(Beginning of Input data)
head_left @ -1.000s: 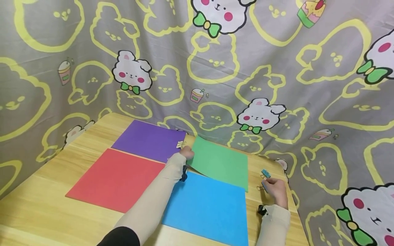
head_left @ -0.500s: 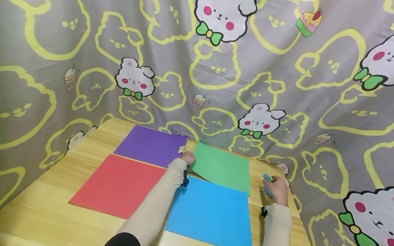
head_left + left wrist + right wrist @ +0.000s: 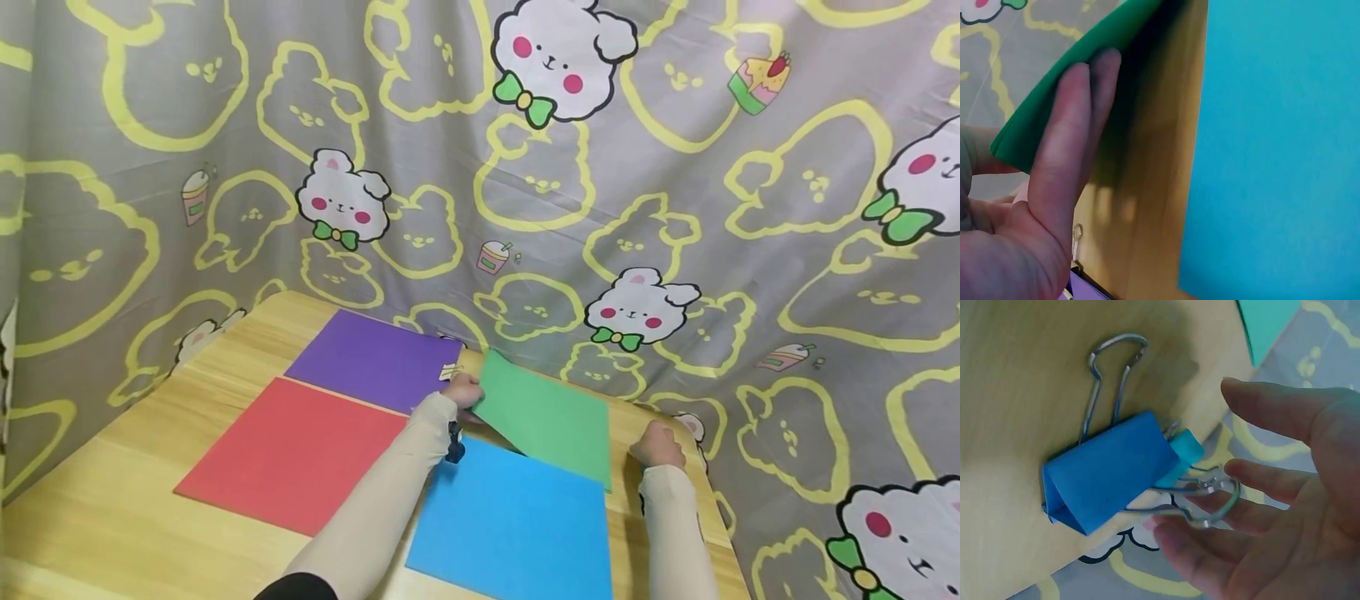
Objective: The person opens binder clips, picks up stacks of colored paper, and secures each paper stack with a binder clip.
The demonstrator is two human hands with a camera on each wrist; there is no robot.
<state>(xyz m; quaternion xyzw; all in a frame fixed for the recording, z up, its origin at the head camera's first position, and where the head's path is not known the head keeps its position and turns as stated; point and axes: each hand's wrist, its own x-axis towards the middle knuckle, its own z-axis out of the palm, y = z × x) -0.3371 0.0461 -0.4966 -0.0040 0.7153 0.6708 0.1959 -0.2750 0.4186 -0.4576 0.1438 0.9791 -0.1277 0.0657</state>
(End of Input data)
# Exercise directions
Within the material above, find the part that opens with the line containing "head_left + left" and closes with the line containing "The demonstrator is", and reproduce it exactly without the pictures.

# Solution
head_left + left wrist + right wrist @ +0.000s: 
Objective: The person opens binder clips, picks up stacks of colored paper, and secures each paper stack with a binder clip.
The demonstrator is two human hands with a camera on each wrist; there is no robot.

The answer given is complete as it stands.